Madame le ministre, lors de la première séance de questions d’actualité au Gouvernement dans cet hémicycle, au mois d’octobre dernier, je vous avais demandé si le débat sur la décentralisation serait un vrai débat, avec des enjeux et des réformes, ou si le scénario était déjà écrit. Au vu des conclusions du rapport Balladur, j’ai le sentiment que c’est bien la seconde hypothèse qui a prévalu. Le scénario est déjà écrit : la création des conseillers territoriaux et la modification des modes de scrutin constituent l’ultime message que le Gouvernement ait souhaité faire passer.
Ce rendez-vous avec les collectivités locales préfigure-t-il vraiment la préparation de l’acte III de la décentralisation ou sera-t-il un nouveau rendez-vous manqué ? Préfigure-t-il la nécessaire mue territoriale dont la France a besoin ou s’agit-il d’un simple toilettage de notre spécificité française ? Sentirons-nous encore le souffle décentralisateur que j’ai connu dans les années quatre-vingt et que d’autres orateurs ont évoqué ?
La décentralisation est un gage d’efficacité et de responsabilité : un gage d’efficacité, car elle rapproche la décision des acteurs de terrain ; un gage de responsabilité, car elle consacre l’engagement des élus face aux citoyens.

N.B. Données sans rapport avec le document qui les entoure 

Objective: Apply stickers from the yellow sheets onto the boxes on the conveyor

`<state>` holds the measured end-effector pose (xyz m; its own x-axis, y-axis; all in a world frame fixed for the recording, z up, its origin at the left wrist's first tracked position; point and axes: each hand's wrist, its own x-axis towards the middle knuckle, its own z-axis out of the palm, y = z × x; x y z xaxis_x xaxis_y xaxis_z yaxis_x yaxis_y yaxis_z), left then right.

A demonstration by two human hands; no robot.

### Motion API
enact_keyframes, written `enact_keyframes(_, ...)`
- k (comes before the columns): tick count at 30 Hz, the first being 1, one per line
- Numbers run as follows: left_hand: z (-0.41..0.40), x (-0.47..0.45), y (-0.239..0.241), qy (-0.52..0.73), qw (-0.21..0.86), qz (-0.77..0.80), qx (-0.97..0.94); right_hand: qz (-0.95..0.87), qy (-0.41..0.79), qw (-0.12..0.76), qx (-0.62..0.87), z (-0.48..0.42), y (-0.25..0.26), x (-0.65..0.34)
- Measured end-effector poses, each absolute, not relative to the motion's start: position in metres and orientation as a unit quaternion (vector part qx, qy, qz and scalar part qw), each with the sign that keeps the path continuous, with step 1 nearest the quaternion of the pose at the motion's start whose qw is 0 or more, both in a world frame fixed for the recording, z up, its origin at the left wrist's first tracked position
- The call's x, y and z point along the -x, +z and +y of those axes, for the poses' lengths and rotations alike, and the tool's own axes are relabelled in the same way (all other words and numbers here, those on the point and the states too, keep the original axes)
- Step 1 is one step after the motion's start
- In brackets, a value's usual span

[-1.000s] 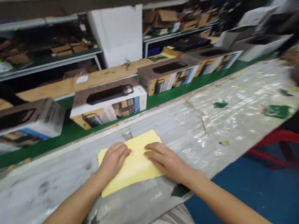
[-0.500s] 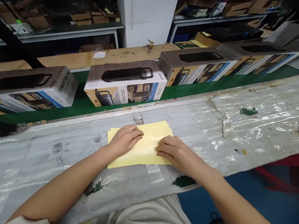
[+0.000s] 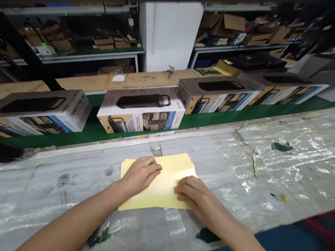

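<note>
A small stack of yellow paper sheets [image 3: 167, 178] lies flat on the plastic-covered workbench in front of me, its edges slightly out of line. My left hand [image 3: 142, 174] rests over the left part of the stack, fingers bent and pressed together, holding the paper down. On the right part, my right hand [image 3: 193, 194] is closed with curled fingertips against the paper. Whether those fingertips pinch a single sheet cannot be made out; they are partly hidden and a little blurred. The two hands are apart, with bare yellow paper between them.
Behind the bench runs a green conveyor strip [image 3: 195, 121] carrying several printed product boxes, among them a box [image 3: 141, 111] straight ahead and a box [image 3: 41, 111] at the left. The plastic bench cover [image 3: 266, 175] is wrinkled and torn. Shelves with cardboard boxes [image 3: 231, 26] stand farther back.
The view has tilted upward, so bench, boxes and hands sit lower in the picture. Both hands keep nearly the same place on the yellow sheets.
</note>
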<state>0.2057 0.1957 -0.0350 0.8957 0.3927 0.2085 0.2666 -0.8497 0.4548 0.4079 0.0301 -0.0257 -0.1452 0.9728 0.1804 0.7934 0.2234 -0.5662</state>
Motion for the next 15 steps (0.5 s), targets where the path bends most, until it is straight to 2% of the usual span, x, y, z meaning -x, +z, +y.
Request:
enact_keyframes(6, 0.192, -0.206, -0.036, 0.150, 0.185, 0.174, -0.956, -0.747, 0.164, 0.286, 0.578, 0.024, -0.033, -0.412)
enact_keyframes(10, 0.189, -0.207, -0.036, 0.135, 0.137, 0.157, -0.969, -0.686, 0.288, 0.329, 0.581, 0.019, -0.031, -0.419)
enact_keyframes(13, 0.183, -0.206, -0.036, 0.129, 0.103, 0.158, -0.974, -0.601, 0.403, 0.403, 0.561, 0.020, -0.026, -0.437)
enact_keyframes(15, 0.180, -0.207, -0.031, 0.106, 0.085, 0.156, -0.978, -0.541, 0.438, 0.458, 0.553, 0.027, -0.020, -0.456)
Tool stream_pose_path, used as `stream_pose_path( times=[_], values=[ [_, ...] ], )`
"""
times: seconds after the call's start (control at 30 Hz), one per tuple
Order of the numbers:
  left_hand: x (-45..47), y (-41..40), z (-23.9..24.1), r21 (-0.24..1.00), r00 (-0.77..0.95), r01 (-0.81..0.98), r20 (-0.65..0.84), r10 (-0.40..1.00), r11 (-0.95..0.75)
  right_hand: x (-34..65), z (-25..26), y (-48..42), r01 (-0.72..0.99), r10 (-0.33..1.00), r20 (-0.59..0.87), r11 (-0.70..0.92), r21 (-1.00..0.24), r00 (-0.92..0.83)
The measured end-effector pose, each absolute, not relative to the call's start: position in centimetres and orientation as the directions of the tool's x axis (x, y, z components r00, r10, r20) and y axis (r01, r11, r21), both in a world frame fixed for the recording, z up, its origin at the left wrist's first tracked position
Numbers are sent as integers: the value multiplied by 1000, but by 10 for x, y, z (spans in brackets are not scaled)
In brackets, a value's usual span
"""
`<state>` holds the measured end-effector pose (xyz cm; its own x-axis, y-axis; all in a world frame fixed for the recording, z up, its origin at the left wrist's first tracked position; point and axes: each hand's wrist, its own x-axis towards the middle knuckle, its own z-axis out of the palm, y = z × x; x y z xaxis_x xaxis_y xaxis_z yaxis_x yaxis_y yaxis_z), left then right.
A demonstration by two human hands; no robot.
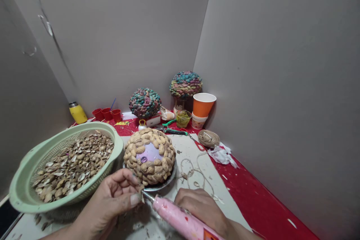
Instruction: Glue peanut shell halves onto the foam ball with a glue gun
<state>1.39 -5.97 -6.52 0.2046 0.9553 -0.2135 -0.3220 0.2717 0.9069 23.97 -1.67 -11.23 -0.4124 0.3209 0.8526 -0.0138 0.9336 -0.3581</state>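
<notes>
My right hand [201,208] grips a pink glue gun [177,217], and its metal nozzle points left at a small shell piece [140,191] pinched between the thumb and fingers of my left hand [112,200]. Just behind both hands a dome [149,155] covered in peanut shells sits on a metal plate [168,180]; a purple patch [150,152] on its top is bare.
A pale green colander [19,191] full of several shell halves stands at the left. At the back are two painted shell domes [144,102], red cups [107,113], a yellow bottle [78,113], an orange cup [203,104], scissors [180,132], twine [208,138] and crumpled paper [223,155]. Grey panels enclose the table.
</notes>
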Motion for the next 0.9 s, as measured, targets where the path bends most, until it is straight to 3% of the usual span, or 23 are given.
stream_pose_path(
  times=[0.33,0.9],
  values=[
    [15,-60,-65,920,170,-296,-215,962,258,237,-111,-17,71,277,873,960,-272,-401],
    [16,-59,-65,927,124,-293,-204,971,232,240,-111,-21,175,295,845,955,-241,-446]
  ],
)
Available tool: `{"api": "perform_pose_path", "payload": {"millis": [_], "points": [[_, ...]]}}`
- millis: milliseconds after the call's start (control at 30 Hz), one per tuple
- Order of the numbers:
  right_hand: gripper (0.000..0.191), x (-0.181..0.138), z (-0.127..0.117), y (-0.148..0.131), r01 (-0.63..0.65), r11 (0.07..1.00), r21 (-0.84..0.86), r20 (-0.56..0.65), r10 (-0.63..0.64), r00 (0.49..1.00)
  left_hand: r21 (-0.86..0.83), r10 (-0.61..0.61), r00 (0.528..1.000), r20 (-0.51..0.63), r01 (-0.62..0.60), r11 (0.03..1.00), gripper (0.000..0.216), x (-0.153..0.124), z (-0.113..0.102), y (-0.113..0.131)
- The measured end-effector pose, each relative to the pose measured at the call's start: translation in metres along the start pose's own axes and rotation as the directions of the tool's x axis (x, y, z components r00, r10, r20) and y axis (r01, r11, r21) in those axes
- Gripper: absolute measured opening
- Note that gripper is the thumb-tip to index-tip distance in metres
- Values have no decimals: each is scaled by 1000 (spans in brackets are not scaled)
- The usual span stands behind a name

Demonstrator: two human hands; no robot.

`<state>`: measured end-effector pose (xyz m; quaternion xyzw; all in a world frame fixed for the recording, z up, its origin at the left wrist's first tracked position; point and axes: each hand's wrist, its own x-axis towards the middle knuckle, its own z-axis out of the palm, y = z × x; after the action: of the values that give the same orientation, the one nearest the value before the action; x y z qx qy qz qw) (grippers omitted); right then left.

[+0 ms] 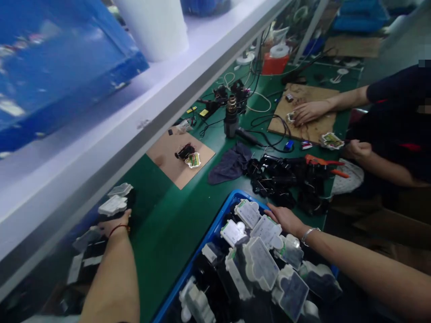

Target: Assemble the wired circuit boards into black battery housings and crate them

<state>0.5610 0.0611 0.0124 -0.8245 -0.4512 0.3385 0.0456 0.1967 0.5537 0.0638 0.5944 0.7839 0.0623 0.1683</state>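
Observation:
My left hand [116,223] reaches under the shelf at the left, its thumb and fingers spread beside a small stack of white plastic casings [113,205]. Whether it touches the lowest one is hard to tell. At the far right corner of a blue plastic bin [215,223], my right hand [286,219] grips the rim, with some fingers hidden. Inside the bin lie several whitish, cloud-shaped casings [261,262] with dark faces, jumbled with black parts. More casings and dark parts [88,237] sit in shadow left of my left hand.
A white shelf [144,121] crosses the upper left. On the green table [161,215] are a cardboard sheet [168,166] with a wired circuit part, a heat gun [231,119], a dark cloth [232,163] and black cables. A co-worker's hands [311,112] handle parts at the right.

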Motion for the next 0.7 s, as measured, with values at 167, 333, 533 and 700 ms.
{"api": "perform_pose_path", "payload": {"millis": [167,333,533,700], "points": [[37,1,0,1,-31,999,-14,25,31,999,-37,-210,978,4,210,977,101,6,14,-6],[39,0,-3,-1,-51,999,-15,57,52,997,-169,-246,947,205,282,944,104,-47,-6,-24],[45,-4,-5,-3,-57,998,-24,57,58,997,-607,65,767,638,449,656,47,-205,-69,-63],[50,-7,-6,-2,-37,999,-23,38,38,999,-658,343,573,744,716,231,69,-366,-124,-76]]}}
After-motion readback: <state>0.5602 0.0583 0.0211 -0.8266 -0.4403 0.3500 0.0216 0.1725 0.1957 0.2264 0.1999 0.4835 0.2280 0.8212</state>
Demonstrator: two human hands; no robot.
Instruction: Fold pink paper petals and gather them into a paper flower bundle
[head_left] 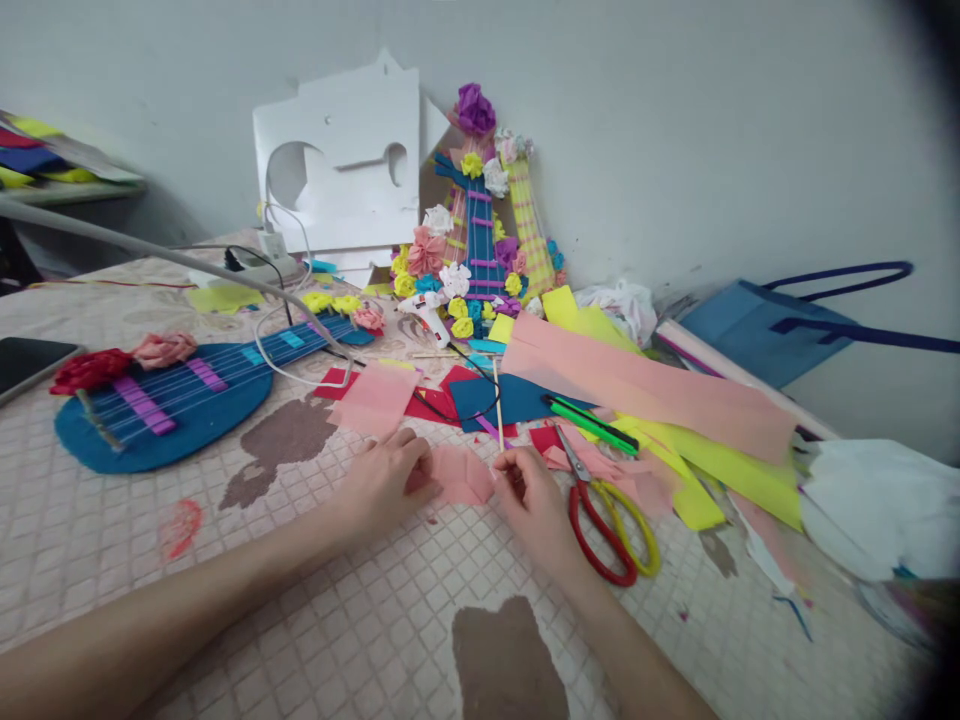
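Observation:
A small pink paper piece (pixel 461 476) lies on the table between my two hands. My left hand (pixel 386 478) grips its left edge with curled fingers. My right hand (pixel 534 492) pinches its right edge together with a thin wooden stick (pixel 497 405) that stands up and leans away from me. Red and yellow handled scissors (pixel 609 520) lie just right of my right hand.
A blue felt guitar (pixel 161 400) with paper roses lies at left, next to a phone (pixel 30 362). A glue gun (pixel 427 315), flower-covered guitars (pixel 480 240), pink and yellow paper sheets (pixel 652 385), a green cutter (pixel 592 424) and a blue bag (pixel 772 320) crowd the back and right.

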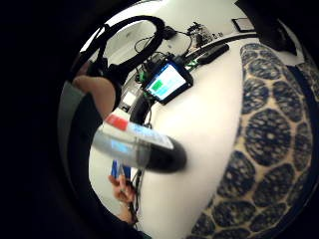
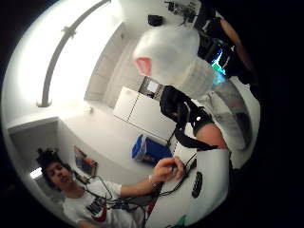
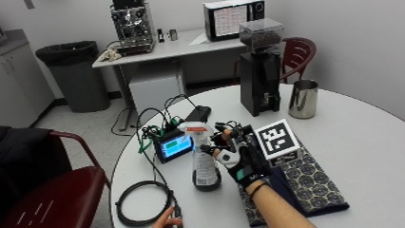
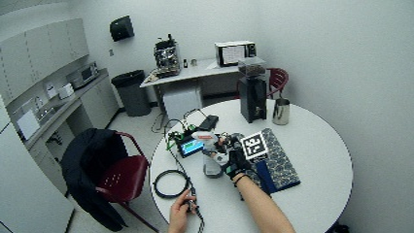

Nous affirmons d’autant plus notre attachement à la décentralisation que nous observons aujourd’hui deux tendances inquiétantes : la première correspond à la tentation récurrente de « recentraliser » certaines compétences, et nous en avons eu un aperçu ce matin s’agissant de la formation professionnelle ; la seconde résulte de la situation d’asphyxie financière à laquelle l’État réduit aujourd’hui les collectivités territoriales.
Notre débat – nos rapporteurs l’ont très bien dit – ne doit pas porter sur la remise en cause des collectivités locales, de leur rôle et de leur efficience. L’important est non pas ce qui est bon pour les élus mais ce qui est bon pour les Français : j’adhère donc aux propositions de nos rapporteurs, dans leur totalité.
Étant le seul à m’exprimer au nom des régions – je représente une espèce rare au sein de cette assemblée –, même si les rapporteurs et Pierre Mauroy les ont évoquées, ce dont je les remercie, je voudrais insister sur deux points essentiels.
Premièrement, le comité Balladur estime que nous devrions nous inspirer de la loi PLM pour mener la réforme des collectivités territoriales.
Or, malgré la clause générale de compétence, les départements et les régions mettent essentiellement en œuvre des politiques relevant de champs de compétences qui leur ont été attribués dans le cadre des lois de décentralisation.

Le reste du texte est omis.